Die Presse | Wien 19.4.2000

Israels Marionetten im Südlibanon leben in Angst

Die Soldaten der Südlibanesischen Armee (SLA) fürchten nach dem Abzug der Israelis um ihr Leben.

Von unserer Korrespondentin

ARNOUN/BEIRUT (ag., kna., c. u.). "Das ist ein glorreicher Sieg für die Araber." Mit diesen Worten hat der libanesische Premierminister Selim al-Hoss Israels nunmehr auch offiziell an die UNO weitergeleitete Entscheidung begrüßt, die "Sicherheitszone" im Südlibanon bis zum 7. Juli einseitig zu räumen. Gleichzeitig warnte er, wohl auf Betreiben seiner "Lehensherrn" in Damaskus, vor einer Eskalation der Gewalt, falls Israel seine Armee tatsächlich ohne ein Abkommen mit Syrien einseitig aus dem Südlibanon abziehen sollte. Syrien und den schiitischen Hisbollah-Milizen ist Israels strategischer Schachzug ein Dorn im Auge. Letzteren kommt die Legitimation abhanden. Und Damaskus verliert eine wichtige Trumpfkarte: Über die Hisbollah, deren Transportwege es kontrollierte, konnte es indirekten Druck auf Israel ausüben. Mit dem mulmigsten Gefühl blicken jedoch die rund 2000 Angehörigen der Südlibanesischen Armee (SLA) der Zukunft entgegen. "Al Khiam ist voll mit Deserteuren der SLA", weiß der Lebensmittelhändler Ali Achmad Ghasal zu berichten. "Sie wollen sich mit ihrem Gefängnisaufenthalt von späteren Vorwürfen der Kollaboration freikaufen." 56 Tage saß Ghasal in dem für Folter berüchtigten Gefängnis in der Sicherheitszone, bis er mit dem Hinweis "es war ein Versehen" wieder auf freien Fuß gesetzt wurde.

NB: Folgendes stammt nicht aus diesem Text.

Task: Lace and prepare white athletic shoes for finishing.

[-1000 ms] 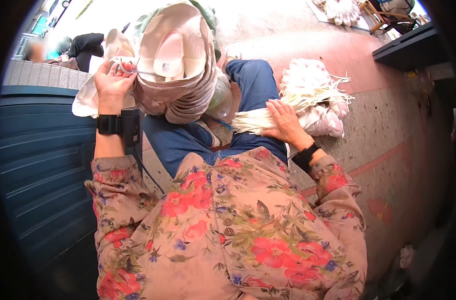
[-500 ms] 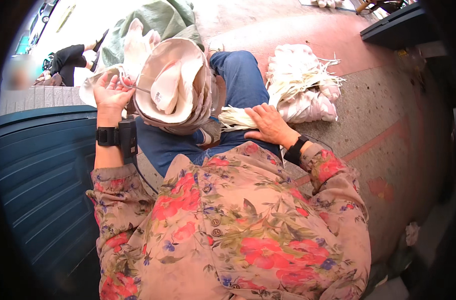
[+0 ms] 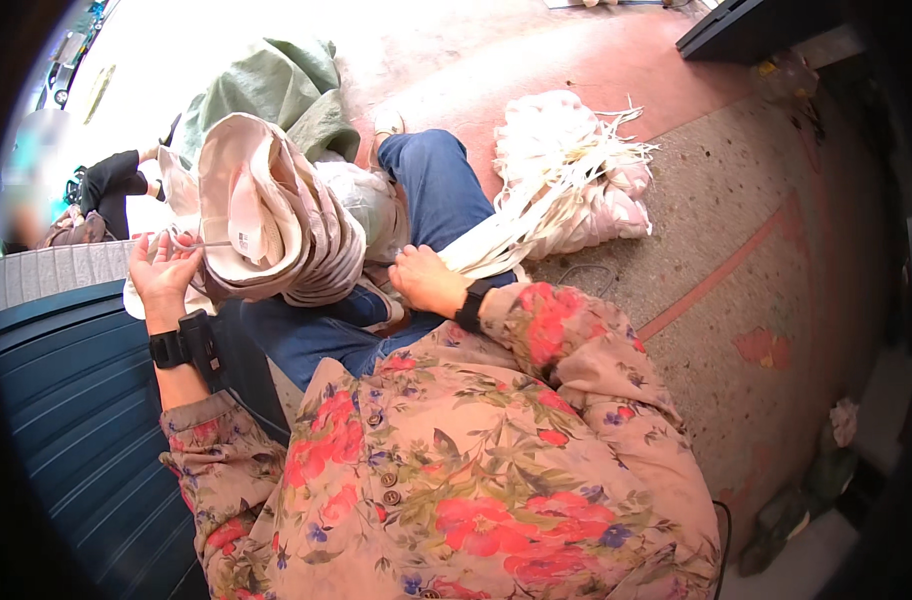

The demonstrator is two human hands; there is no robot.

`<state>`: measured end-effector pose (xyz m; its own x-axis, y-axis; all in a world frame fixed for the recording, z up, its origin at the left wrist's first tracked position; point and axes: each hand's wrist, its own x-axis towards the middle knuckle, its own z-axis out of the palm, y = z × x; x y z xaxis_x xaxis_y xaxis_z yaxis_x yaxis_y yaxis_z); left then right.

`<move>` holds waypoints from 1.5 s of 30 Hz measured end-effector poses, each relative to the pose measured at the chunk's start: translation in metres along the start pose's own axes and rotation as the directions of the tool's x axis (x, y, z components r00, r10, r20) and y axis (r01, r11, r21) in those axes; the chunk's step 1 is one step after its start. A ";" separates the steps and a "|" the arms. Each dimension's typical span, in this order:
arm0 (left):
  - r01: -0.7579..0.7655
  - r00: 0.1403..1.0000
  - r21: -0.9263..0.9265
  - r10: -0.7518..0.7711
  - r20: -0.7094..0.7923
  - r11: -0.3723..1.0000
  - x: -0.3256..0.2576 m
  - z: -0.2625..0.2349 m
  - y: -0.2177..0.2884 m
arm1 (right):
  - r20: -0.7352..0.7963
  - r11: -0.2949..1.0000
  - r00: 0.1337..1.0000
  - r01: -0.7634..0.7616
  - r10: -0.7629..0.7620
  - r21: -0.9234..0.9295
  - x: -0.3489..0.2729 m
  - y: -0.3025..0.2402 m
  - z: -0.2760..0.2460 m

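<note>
A nested stack of cream fabric pieces, shaped like soft hats [image 3: 301, 225], leans over my left thigh, its open end toward the left with a pale printed label inside. My left hand [image 3: 166, 270], palm up with curled fingers, pinches a thin grey cord [image 3: 216, 244] that runs into the stack. By my right knee, my right hand [image 3: 428, 280] is closed, its fingers curled. What it holds, if anything, is hidden. Just beyond it, long cream fabric strips [image 3: 501, 235] trail across my leg from a pale pink-and-white cloth bundle [image 3: 576, 170] on the right.
A grey-green cloth [image 3: 266, 95] lies beyond the stack. On my left stand a dark blue ribbed panel [image 3: 86, 420] and a pale padded edge [image 3: 61, 275]. Another person in dark trousers [image 3: 116, 185] sits far left. A dark box-like object [image 3: 761, 30] is at upper right.
My right hand has slid left off the strips and its fingers have curled. The stack has tipped leftward, showing more layers. My left hand keeps its hold on the cord. The view has shifted.
</note>
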<state>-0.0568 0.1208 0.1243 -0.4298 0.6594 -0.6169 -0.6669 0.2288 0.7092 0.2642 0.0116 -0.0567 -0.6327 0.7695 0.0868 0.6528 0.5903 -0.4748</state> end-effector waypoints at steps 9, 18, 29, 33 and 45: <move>0.024 0.998 -0.050 -0.021 0.054 0.998 -0.012 0.002 0.003 | -0.096 0.650 0.814 -0.379 0.572 0.658 -0.046 0.087 -0.143; 0.047 0.979 -0.096 -0.027 0.202 0.994 -0.041 0.059 -0.043 | 0.002 0.593 0.918 -0.258 0.396 0.763 0.011 0.006 -0.137; 0.096 0.970 0.013 -0.096 0.225 0.995 -0.066 0.020 -0.097 | -0.197 0.725 0.803 -0.365 0.563 0.584 0.061 0.019 -0.058; 0.117 0.852 -0.043 -0.078 0.518 0.992 -0.034 -0.009 -0.125 | -0.155 0.648 0.748 -0.429 0.645 0.630 0.063 0.044 -0.058; 0.011 0.900 0.091 -0.049 0.432 0.996 -0.066 -0.026 -0.129 | -0.270 0.789 0.960 0.108 0.075 0.604 0.107 -0.055 -0.073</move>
<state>0.0417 0.0285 0.0647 -0.0910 0.8919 -0.4430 -0.6133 0.3002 0.7305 0.1911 0.0791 0.0426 -0.4457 0.8489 0.2839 0.1952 0.4017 -0.8947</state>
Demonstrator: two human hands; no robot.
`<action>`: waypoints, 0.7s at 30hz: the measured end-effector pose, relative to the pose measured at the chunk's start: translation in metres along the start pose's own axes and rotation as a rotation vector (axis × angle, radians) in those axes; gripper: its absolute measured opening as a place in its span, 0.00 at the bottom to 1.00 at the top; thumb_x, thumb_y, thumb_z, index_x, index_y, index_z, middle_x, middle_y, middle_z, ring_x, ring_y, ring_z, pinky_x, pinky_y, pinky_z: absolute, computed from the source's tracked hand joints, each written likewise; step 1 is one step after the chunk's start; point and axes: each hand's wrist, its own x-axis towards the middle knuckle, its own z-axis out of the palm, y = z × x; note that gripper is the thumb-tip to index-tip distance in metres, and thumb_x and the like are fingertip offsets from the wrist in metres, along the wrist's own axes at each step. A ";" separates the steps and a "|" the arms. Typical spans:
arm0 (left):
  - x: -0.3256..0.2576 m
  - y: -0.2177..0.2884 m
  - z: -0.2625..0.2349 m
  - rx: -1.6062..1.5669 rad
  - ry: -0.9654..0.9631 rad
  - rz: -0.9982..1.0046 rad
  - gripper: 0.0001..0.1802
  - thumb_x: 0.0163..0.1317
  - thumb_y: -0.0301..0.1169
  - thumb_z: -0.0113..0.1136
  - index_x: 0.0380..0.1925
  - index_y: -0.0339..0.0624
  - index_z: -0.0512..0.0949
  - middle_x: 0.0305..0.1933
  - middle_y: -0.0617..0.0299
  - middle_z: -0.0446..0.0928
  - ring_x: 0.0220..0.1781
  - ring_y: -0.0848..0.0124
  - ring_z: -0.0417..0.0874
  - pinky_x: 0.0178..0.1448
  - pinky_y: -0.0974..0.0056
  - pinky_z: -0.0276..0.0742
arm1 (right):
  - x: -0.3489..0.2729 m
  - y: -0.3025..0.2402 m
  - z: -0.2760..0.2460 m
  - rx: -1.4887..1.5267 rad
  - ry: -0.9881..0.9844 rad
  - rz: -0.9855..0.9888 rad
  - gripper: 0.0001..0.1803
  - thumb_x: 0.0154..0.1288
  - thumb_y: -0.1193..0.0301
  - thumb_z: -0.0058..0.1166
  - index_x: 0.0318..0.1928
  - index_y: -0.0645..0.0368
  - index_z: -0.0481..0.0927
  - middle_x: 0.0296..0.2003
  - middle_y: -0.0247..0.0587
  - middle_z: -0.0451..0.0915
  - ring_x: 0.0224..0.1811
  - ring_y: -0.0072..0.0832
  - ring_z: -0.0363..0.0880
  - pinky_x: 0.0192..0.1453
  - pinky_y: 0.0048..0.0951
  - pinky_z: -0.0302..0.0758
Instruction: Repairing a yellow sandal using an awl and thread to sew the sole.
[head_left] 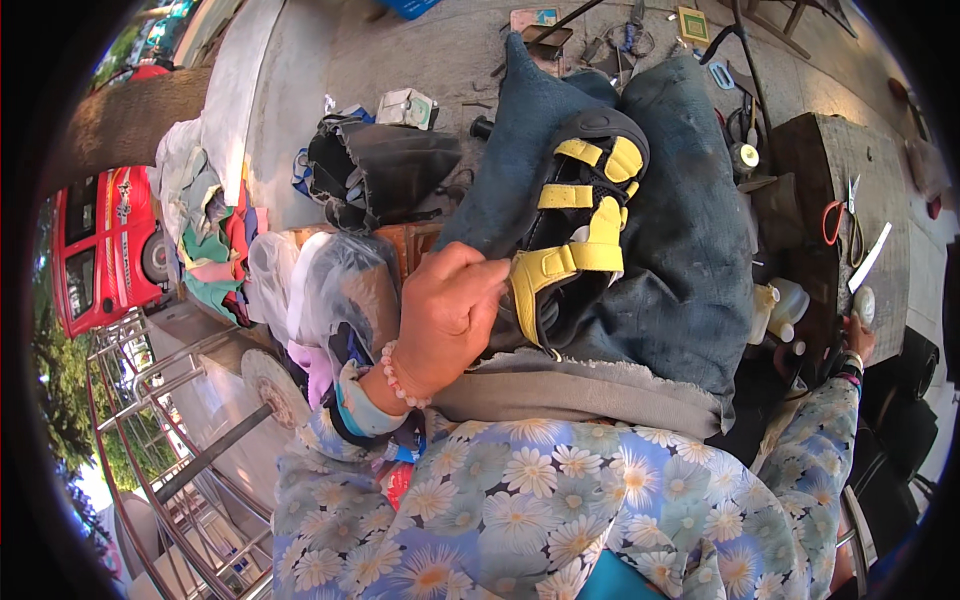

Der Chef des Minimarktes in dem kleinen Städtchen Arnoun, das unmittelbar an die israelische Sicherheitszone angrenzt, war in den Verdacht geraten, mit den schiitischen Guerillas der Hisbollah gemeinsame Sache gemacht zu haben. Alibisuche im Gefängnis

Rund 150 Häftlinge sitzen seinen Schätzungen nach bis heute in Al Khiam. Die meisten davon seien ehemalige SLA-Soldaten. Je näher der von den Israelis in Aussicht gestellte Abzug der Truppen aus dem besetzten Südlibanon rückt, desto stärker verbreitet sich Angst unter denen, die über 20 Jahre lang mit dem Feind kollaborierten. Seite an Seite kämpften die überwiegend christlichen Südlibanesen gegen die schiitischen Freischärler. Berüchtigt war die SLA für besonders grausames Vorgehen. Es ist nach wie vor unklar, was nach einem Abzug der Israelis aus deren Verbündeten werden soll. Berichte der israelischen Tageszeitung "Yediot Achronot" über Pläne, die SLA-Soldaten mit ihren Familien nach Zypern umzusiedeln, blieben ebenso unbestätigt wie eine Meldung der "Jerusalem Post", der zufolge die Asylsuchenden in der Umgebung der israelischen Mittelmeerstadt Naharia angesiedelt werden sollen. Offiziell sind vorläufig lediglich die Versprechungen der Regierung, jeden SLA-Kämpfer, der keinen Unterschlupf in einem befreundeten Nachbarland finden sollte, in Israel aufzunehmen. Ein von dem israelischen Rechtsanwalt Zwi Risch vor dem Obersten Gerichtshof eingereichtes Gesuch auf garantiertes politisches Asyl für die 2000 SLA-Angehörigen und deren Familien, wurde jedoch unterdessen abgewiesen. Es werde unter denen, die im Libanon zurückbleiben, "ein Massaker geben", warnt der Anwalt im Gespräch mit der "Presse". "Diese Leute stehen unter der Anklage des Verrats. Wir alle kennen das Urteil dafür." In den vergangenen Wochen habe es bereits Fälle von Lynchjustiz gegeben. Die Hisbollah streitet Rachegelüste ab. "Es gibt einige Offiziere, an deren Händen das Blut von Unschuldigen klebt", meint Ibrahim Musawi, Sprecher im Beiruter Hisbollah-Hauptquartier. Derer solle sich "die libanesische Regierung annehmen".

Prozesse gegen Überläufer

Rund 200 SLA-Leute haben bereits Strafprozesse hinter sich. Die meisten Verurteilten sind einfache Soldaten, die sich nach dem Abzug aus der südlibanesischen Stadt Jezzin freiwillig den Behörden gestellt hatten. Im Verlauf der Schauprozesse, die regelmäßig mittwochs vor einem Militärtribunal stattfanden, erklärten die Angeklagten zumeist, sie hätten sich der SLA angeschlossen, weil sie dazu gezwungen worden seien oder weil sie keinen Ausweg gesehen hätten, um ihre Familien finanziell zu unterstützen. Die Strafen beliefen sich nach Meldungen des libanesischen "Daily Star" zwischen sechs Monaten und zwei Jahren Haft.